**INSTRUCTIONS TO FOLLOW:** A complete, word-for-word restatement of the entries is needed.

⟨

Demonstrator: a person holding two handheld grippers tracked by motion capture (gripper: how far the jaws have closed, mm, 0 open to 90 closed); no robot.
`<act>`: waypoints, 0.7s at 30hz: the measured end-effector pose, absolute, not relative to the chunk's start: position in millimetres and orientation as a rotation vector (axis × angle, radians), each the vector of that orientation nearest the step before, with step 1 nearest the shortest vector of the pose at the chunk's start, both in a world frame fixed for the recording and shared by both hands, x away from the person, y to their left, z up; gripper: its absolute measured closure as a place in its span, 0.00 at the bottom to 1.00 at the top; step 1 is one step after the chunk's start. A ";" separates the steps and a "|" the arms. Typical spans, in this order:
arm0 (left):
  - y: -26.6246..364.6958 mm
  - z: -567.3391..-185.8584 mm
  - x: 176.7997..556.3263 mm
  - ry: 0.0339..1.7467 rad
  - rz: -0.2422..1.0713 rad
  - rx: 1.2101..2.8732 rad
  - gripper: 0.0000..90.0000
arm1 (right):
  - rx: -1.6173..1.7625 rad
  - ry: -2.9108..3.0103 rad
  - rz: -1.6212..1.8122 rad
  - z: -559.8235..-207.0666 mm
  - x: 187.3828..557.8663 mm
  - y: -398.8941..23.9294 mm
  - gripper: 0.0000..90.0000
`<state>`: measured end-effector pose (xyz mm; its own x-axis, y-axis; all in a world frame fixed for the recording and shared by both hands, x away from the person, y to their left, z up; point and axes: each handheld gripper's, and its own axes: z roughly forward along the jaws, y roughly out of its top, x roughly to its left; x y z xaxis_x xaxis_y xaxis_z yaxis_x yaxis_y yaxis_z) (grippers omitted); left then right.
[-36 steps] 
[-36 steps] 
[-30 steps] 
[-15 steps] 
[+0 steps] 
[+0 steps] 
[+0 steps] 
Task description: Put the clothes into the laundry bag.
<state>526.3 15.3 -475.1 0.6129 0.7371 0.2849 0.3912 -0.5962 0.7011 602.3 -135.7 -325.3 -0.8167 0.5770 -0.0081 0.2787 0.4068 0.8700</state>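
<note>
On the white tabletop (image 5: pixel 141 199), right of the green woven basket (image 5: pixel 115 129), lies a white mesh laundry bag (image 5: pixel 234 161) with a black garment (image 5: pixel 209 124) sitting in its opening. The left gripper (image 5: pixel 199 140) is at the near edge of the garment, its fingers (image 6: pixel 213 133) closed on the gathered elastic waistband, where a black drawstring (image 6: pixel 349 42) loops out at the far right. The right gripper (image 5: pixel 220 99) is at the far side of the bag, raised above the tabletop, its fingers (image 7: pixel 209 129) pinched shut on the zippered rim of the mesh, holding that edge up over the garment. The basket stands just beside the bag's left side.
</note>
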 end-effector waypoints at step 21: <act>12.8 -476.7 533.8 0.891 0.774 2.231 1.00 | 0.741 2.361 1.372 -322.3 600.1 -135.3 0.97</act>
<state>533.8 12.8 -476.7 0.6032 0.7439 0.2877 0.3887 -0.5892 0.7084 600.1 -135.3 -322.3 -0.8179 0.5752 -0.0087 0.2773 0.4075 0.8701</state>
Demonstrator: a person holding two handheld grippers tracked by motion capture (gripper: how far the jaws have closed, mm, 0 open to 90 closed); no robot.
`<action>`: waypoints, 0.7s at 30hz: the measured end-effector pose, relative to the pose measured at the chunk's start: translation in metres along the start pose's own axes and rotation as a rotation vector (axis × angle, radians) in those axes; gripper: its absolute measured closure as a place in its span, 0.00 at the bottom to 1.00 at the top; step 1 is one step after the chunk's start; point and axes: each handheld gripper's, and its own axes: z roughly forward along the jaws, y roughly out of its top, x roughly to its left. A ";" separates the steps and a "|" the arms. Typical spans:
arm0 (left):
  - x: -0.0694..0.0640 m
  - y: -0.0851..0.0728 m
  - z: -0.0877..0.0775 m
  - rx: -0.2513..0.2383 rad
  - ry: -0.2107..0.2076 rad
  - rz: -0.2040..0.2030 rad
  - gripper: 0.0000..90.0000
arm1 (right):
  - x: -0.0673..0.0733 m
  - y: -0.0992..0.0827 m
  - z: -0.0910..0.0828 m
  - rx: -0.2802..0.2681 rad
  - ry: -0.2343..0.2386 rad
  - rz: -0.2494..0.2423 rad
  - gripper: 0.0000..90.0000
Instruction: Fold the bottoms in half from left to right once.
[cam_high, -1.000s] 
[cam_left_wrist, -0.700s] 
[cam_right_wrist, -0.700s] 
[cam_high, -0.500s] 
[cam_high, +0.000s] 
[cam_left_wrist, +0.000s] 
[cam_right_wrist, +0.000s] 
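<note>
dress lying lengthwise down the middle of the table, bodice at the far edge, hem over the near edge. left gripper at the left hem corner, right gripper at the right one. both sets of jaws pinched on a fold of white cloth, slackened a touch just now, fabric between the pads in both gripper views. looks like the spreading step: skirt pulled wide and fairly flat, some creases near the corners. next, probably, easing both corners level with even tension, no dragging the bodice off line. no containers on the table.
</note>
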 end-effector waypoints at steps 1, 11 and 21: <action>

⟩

**YOUR RESPONSE:**
Demonstrator: a person holding two handheld grippers tracked by motion capture (gripper: how far the jaws have closed, mm, 0 open to 90 closed); no robot.
`<act>`: waypoints, 0.7s at 30hz: the measured end-effector pose, absolute, not relative to the chunk's start: position in millimetres and orientation as a rotation vector (axis × angle, radians), each the vector of that orientation nearest the step before, with step 1 nearest the shortest vector of the pose at the chunk's start, both in a world frame fixed for the recording and shared by both hands, x away from the person, y to their left, z up; gripper: its absolute measured closure as a place in its span, 0.00 at the bottom to 1.00 at the top; step 1 is one step after the chunk's start. A ";" separates the steps and a "|" the arms. Typical spans, in this order:
arm0 (left):
  - y: -26.6246..364.6958 mm
  - z: -567.3391..-185.8584 mm
  - x: 176.7997..556.3263 mm
  - ry: 0.0339..1.7467 rad
  - rz: -0.2422..1.0713 rad
  - rx: 1.2101..2.8732 rad
  - gripper: 0.0000..90.0000
arm1 (right):
  - rx: -1.6173..1.7625 rad
  - ry: -2.9108..3.0103 rad
  - rz: -1.6212..1.8122 rad
  - z: -559.8235..-207.0666 mm
  - x: 187.3828..557.8663 mm
  - y: -398.8941..23.9294 mm
  - gripper: 0.0000..90.0000
`<state>`: measured end-effector pose (xyz mm; its own x-axis, y-axis; all in a world frame fixed for the recording and shared by both hands, x away from the person, y to their left, z up; point and axes: each handheld gripper's, and its own axes: z roughly forward along the jaws, y roughly out of its top, x roughly to its left; x y z xaxis_x xaxis_y xaxis_z yaxis_x yaxis_y yaxis_z) (grippers omitted); left then right.
[-36 steps] 
[-36 steps] 
[-30 steps] 
[-15 steps] 
[+0 steps] 
[+0 steps] 
[+0 steps] 
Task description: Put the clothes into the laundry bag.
<state>526.3 15.3 -475.1 0.6129 0.7371 0.2849 0.3912 -0.5962 0.7011 602.3 -135.7 -325.3 -0.8167 0.5770 -0.0081 0.2787 0.4068 0.8700</state>
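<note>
On the white tabletop (image 5: pixel 141 199), right of the green woven basket (image 5: pixel 115 129), lies a white mesh laundry bag (image 5: pixel 234 161) with a black garment (image 5: pixel 209 124) sitting in its opening. The left gripper (image 5: pixel 199 140) is at the near edge of the garment, its fingers (image 6: pixel 213 133) closed on the gathered elastic waistband, where a black drawstring (image 6: pixel 349 42) loops out at the far right. The right gripper (image 5: pixel 220 99) is at the far side of the bag, raised above the tabletop, its fingers (image 7: pixel 209 129) pinched shut on the zippered rim of the mesh, holding that edge up over the garment. The basket stands just beside the bag's left side.
</note>
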 end-effector waypoints at step 21: <act>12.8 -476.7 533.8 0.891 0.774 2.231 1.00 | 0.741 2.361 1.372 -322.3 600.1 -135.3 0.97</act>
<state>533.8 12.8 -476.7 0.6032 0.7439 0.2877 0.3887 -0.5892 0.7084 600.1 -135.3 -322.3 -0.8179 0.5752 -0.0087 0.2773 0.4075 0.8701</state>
Demonstrator: a person holding two handheld grippers tracked by motion capture (gripper: how far the jaws have closed, mm, 0 open to 90 closed); no robot.
`<action>`: waypoints, 0.7s at 30hz: the measured end-effector pose, relative to the pose measured at the chunk's start: translation in metres along the start pose's own axes and rotation as a rotation vector (axis × angle, radians) in those axes; gripper: its absolute measured closure as a place in its span, 0.00 at the bottom to 1.00 at the top; step 1 is one step after the chunk's start; point and axes: each handheld gripper's, and its own axes: z roughly forward along the jaws, y roughly out of its top, x roughly to its left. A ";" separates the steps and a "|" the arms. Typical spans:
arm0 (left):
  - x: -0.0694..0.0640 m
  - y: -0.0851..0.0728 m
  - z: -0.0877..0.0775 m
  - rx: -0.2513..0.2383 rad
  - ry: -0.2107..0.2076 rad
  - rz: -0.2040..0.2030 rad
  - gripper: 0.0000..90.0000
arm1 (right):
  - x: -0.0673..0.0733 m
  - y: -0.0992..0.0827 m
  - z: -0.0910..0.0828 m
  - rx: -0.2802..0.2681 rad
  - ry: -0.2343..0.2386 rad
  - rz: -0.2494..0.2423 rad
  - gripper: 0.0000..90.0000
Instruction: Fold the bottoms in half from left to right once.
[cam_high, -1.000s] 
[cam_left_wrist, -0.700s] 
[cam_right_wrist, -0.700s] 
[cam_high, -0.500s] 
[cam_high, +0.000s] 
[cam_left_wrist, +0.000s] 
[cam_right_wrist, +0.000s] 
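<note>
dress lying lengthwise down the middle of the table, bodice at the far edge, hem over the near edge. left gripper at the left hem corner, right gripper at the right one. both sets of jaws pinched on a fold of white cloth, slackened a touch just now, fabric between the pads in both gripper views. looks like the spreading step: skirt pulled wide and fairly flat, some creases near the corners. next, probably, easing both corners level with even tension, no dragging the bodice off line. no containers on the table.
</note>
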 end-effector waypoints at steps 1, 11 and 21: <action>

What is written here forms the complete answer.